Per quanto concerne, invece, la Divulgazione Scientifica, troverete articoli e saggi dedicati, soprattutto, al mondo dell’astronomia e delle scienze ad essa collegate. Tutto il materiale sarà correlato da una moltitudine di meravigliose foto dell’Universo scattate dalla Terra e dallo spazio.
Perché? Perché «Il mondo delle scienze fisiche ed il mondo delle scienze della vita sono separati ancor oggi da una terra di nessuno inesplorata», come disse il fisico italiano Mario Agèno. Ed è arrivato il momento di iniziare l’esplorazione.

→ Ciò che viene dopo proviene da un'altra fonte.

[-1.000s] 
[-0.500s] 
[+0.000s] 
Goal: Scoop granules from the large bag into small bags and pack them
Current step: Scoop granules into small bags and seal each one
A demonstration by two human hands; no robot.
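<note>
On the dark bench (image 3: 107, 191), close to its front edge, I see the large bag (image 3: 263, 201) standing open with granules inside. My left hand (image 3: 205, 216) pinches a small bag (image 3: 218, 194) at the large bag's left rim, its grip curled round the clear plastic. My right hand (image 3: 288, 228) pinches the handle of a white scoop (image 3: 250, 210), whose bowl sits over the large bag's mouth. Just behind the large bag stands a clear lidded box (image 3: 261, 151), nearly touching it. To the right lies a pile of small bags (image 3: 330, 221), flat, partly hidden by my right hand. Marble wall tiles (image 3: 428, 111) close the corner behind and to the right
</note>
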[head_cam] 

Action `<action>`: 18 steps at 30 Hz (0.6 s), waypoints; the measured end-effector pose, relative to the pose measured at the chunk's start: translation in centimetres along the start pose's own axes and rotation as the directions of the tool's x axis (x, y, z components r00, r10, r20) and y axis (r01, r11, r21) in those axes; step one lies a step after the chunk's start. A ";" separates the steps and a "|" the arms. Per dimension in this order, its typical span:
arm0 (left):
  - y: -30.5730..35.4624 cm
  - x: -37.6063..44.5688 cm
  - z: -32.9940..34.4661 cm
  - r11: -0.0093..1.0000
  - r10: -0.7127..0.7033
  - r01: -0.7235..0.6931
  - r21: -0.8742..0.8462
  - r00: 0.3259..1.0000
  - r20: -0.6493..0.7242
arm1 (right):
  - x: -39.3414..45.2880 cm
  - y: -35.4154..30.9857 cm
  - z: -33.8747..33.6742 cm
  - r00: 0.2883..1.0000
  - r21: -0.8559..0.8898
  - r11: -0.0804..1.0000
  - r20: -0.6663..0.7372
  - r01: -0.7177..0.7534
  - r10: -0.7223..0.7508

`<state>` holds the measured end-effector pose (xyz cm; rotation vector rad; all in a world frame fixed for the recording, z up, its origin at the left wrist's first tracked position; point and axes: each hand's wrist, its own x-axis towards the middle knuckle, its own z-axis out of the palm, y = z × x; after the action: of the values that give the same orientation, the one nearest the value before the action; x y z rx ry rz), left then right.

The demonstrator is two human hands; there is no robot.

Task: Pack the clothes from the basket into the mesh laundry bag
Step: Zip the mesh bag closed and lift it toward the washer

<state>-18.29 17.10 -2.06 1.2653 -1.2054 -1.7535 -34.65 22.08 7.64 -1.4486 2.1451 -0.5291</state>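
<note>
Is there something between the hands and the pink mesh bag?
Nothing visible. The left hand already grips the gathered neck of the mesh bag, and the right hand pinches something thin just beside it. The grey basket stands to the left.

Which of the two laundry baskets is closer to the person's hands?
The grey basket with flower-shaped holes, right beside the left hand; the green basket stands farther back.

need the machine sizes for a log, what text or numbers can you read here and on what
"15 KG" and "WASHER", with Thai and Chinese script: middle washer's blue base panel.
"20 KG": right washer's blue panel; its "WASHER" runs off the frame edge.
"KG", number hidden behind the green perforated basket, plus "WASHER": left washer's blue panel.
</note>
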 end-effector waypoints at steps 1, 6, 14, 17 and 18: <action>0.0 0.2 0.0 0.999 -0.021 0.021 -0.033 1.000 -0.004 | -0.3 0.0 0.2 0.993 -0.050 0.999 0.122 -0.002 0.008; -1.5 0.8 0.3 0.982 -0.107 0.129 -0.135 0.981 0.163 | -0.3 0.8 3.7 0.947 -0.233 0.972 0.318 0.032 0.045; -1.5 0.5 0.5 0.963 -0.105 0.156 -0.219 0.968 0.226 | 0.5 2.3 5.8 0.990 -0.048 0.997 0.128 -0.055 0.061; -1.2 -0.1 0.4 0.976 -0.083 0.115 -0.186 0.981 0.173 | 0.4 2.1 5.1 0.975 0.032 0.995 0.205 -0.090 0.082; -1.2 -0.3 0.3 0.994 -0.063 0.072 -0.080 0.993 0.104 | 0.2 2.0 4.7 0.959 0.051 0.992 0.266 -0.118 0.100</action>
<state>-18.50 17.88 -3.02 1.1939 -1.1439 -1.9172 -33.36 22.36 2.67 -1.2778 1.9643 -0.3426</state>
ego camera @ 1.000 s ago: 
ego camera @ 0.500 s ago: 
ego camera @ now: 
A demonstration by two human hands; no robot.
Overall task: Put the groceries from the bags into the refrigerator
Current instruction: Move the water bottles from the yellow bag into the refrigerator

Questi e tanti altri gli argomenti trattati in questo blog che si presenta con un carattere di novità sia culturale che didattica: la verifica scientifica.

Danila Zappalà

Danila Zappalà
Laureata in Giurisprudenza presso l’Università degli Studi di Urbino, ha frequentato un Master di specializzazione di 2° livello in "Scienze Criminologico - Forensi" presso l’Università "La Sapienza" di Roma.
Conseguito il Diploma di Master con Lode e Pubblicazione della Tesi, ha fondato nel 2007 a Siracusa il Centro Studi Scienze Criminali di cui è attualmente Presidente. Tiene Corsi di Criminologia e Psicopatologia Forense, Conferenze e Seminari per le Forze dell’Ordine e per tutte le altre categorie professionali.
Da sempre appassionata di Astronomia è attualmente una Divulgatrice Scientifica che collabora con varie testate giornalistiche scrivendo per Rubriche di Criminologia e Scienze. Tiene Corsi di Astronomia, Conferenze e Seminari di Scienze ed è autrice di numerosi saggi ed articoli di Criminologia, Scienze Forensi e Divulgazione Scientifica.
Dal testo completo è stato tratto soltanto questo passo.